Vai morar com Satanás se não aguenta mais o tal do novo terror - a ondinha que troca espanto por papo cabeça ao revirar as tripas do sobrenatural para fazer discurso político -, ou corre pro cinema, para virar inquilino do "Prédio Vázio". É um "Poltergeist" em Guarapari (ES), só que com mais sangue e vísceras à mostra do que o cult de Tobe Hooper. Entrou lá, ficou! Não há como pedir desquite do casamento sensorial que a gente engata quando entra no universo do diretor capixaba Rodrigo Aragão, um signo vivo da linhagem do horror na América Latina. A escolha da atriz Gilda Nomacce (de "Ausência"), a Bette Davis de Ituverava (SP), para abrir as portas das trevas em um Airbnb demoníaco amplia seu prestígio como realizador.
"Encarno um organismo desequilibrado que passa o filme todo procurando afeto", explica Gilda ao falar de sua personagem no novo filme do realizador de "O Cemitério das Almas Perdidas" (2020), que lança "Prédio Vazio" neste fim de semana candidatando-se a cult. "Rodrigo, como eu, gosta de algo que não é naturalista e realista".
Wes Craven do Espírito Santo, Aragão vê na comparação com grandes mestres da fantasia sombria (como o criador de Fred Krueger) o reconhecimento de uma das mais criativas trajetórias entre os realizadores das Américas que se debruçaram pelo Além como veio de expressão. Em 2008, seu "Mangue Negro" desatacou-se em mostras de filmes de gênero por utilizar efeitos especiais rudimentares com uma inteligência inegável. Passou pelo Fixion Sars Fantastic Festival, no Chile, e pelo Morbido Festival, no México, angariando fãs. "A Noite do Chupacabras" veio na sequência, em 2011, com mais coágulos derramados, chamando atenções no Festival Rojo Sangre, em Buenos Aires, e noutros eventos. Mobilizando a mídia internacional, Aragão viu sua grife estética se consagrar como um herdeiro do legado de José Mojica Marins (1936-2020), o Zé do Caixão, aclamado por cults como "Esta Noite Encarnarei No Teu Cadáver" (1967).
"Tento sempre cantar a minha aldeia, só que da forma mais fantástica possível", disse Aragão ao Correio da Manhã. "No meu cinema, eu tento seguir a cartilha de Sergio Leone (diretor de "Era Uma Vez No Oeste" e "Era Uma Vez Na América") que consiste em usar um gênero como envelope para falar da vida.
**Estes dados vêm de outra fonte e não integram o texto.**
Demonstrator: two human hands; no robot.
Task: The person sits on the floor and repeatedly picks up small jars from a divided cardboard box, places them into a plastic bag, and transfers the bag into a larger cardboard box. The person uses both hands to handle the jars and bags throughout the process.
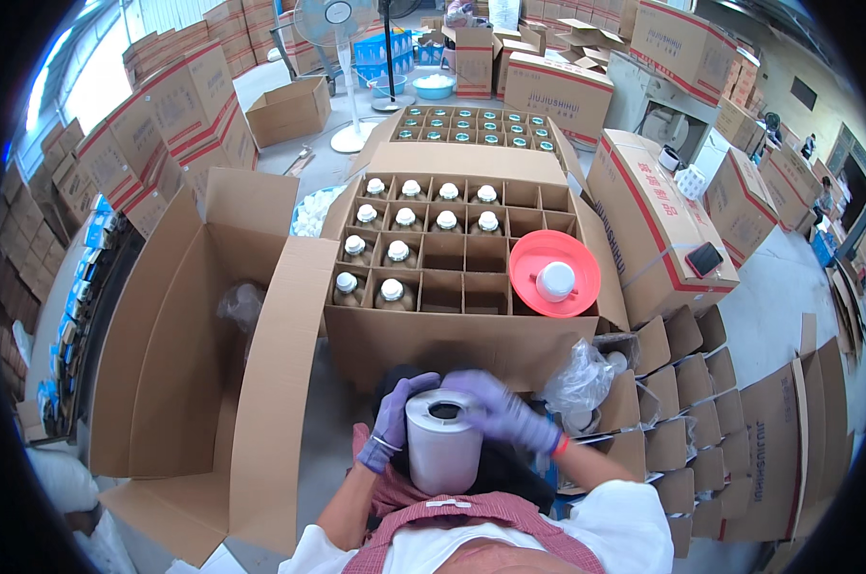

Faço questão de que meus monstros sejam de fantasia, pois, aqui no Brasil, os telejornais já escancaram o terror da realidade, e o fazem o tempo todo".
Em "Prédio Vazio", encontra-se uma centelha dos assombros mais pé-no-chão do Brasil na sequência em que um jovem é roubado na praia ao confiar, ingenuamente, seu celular a um transeunte, a quem pede uma foto. Só que a cota de maldades comprovadas por estatísticas termina aí. O resto é metafísica... só que do tipo que causa dor. Na trama escrita por Aragão, a jovem Luna (Lorena Corrêa) busca sua mãe (Rejane Arruda) desaparecida durante o último dia de Carnaval em Guarapari. Imagens de época e uma música antiga, que vende os encantos da cidade, qual um hino lúdico, delineiam o passado daquele local idílico, onde existe um edifício que sé usado - para locação - durante os dias da folia. A sinistra figura vivida por Gilda é a única moradora fica do local e arrasta segredos...e algo mais.
"Esse é meu sétimo filme. Eu levei seis filmes até fazer dos espíritos os meus monstros em parte porque todos nós vamos morrer um dia", diz Aragão, que é também um especialista em efeitos especiais. "O prédio do filme foi construído por nós. Nosso mar por vezes é feito de plástico e o céu é de algodão. O desafio aí vem da representação do Mal. Numa floresta, ninguém sabe o que esperar. Um elevador todo mundo sabe o que é e como é. Como se assustar com ele? Quem nos ajudou nisso foi São Dario Argento (diretor italiano consagrado por filmes de horror chamados de Giallo). Botei todo mundo para assistir um clássico dele, 'Suspiria', a fim de entender como fazer diferente, e aqui... no Espírito Santo. Quero continuar em Guarapari, que adoro, e inaugurei aqui meu estúdio. Rodei tudo aqui, assumindo um visual setentista, como o cult do Argento, que é de 1977. Com o mínimo de recurso de máquina eu quero o máximo de recurso de vida".